▶ _Task goal_: Check each line below for the word "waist". Then give only how many lines have it.

▶ _Supplied information_:
• • •

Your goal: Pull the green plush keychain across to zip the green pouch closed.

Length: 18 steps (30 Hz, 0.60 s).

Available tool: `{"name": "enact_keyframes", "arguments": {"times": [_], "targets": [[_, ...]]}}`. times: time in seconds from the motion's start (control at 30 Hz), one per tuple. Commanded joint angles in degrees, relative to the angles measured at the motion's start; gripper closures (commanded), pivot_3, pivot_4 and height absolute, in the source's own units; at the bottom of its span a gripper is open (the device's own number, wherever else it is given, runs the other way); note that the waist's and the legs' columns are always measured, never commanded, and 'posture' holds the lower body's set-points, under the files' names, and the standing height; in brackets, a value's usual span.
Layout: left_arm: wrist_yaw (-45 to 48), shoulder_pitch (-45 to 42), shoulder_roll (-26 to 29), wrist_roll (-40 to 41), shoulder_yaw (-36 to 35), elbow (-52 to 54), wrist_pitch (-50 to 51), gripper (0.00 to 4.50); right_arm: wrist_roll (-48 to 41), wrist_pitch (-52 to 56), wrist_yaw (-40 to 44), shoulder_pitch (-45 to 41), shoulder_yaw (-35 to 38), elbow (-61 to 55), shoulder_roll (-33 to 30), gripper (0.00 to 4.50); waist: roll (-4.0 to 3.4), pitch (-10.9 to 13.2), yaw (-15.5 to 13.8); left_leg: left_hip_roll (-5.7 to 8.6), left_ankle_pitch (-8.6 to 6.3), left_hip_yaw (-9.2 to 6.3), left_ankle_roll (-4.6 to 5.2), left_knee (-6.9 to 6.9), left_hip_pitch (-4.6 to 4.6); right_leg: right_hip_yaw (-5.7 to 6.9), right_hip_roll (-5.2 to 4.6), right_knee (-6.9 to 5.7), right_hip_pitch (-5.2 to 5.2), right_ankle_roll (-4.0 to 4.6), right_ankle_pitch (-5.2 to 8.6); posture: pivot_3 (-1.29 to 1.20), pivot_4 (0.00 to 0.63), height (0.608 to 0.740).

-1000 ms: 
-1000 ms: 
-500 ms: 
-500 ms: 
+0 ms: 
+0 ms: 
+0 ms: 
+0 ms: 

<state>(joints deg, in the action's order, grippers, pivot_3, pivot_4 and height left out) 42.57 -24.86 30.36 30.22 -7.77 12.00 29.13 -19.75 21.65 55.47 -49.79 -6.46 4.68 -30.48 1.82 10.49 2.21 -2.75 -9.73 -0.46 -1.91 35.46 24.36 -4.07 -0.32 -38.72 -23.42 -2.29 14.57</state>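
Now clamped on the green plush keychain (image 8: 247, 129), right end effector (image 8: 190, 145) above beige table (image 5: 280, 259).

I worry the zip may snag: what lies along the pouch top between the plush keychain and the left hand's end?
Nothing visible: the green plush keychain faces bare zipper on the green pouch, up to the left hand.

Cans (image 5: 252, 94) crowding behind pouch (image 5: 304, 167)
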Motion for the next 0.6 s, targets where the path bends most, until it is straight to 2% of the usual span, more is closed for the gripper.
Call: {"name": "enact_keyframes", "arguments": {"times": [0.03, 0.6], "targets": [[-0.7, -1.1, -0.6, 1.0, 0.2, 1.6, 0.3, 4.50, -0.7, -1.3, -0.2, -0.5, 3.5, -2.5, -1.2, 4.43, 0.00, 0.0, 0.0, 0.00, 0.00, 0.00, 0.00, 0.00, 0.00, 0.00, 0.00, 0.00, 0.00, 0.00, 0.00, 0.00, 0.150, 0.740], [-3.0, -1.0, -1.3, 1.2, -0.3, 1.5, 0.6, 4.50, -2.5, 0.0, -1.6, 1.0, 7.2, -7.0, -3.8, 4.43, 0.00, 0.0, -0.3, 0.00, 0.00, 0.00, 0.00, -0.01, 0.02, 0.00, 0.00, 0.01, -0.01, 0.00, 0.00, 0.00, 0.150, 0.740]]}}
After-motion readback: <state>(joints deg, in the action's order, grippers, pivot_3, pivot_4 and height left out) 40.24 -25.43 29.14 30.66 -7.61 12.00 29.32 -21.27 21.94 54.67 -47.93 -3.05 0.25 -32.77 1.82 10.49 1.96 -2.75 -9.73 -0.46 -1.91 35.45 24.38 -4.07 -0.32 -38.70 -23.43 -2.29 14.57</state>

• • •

▶ _Response area_: 2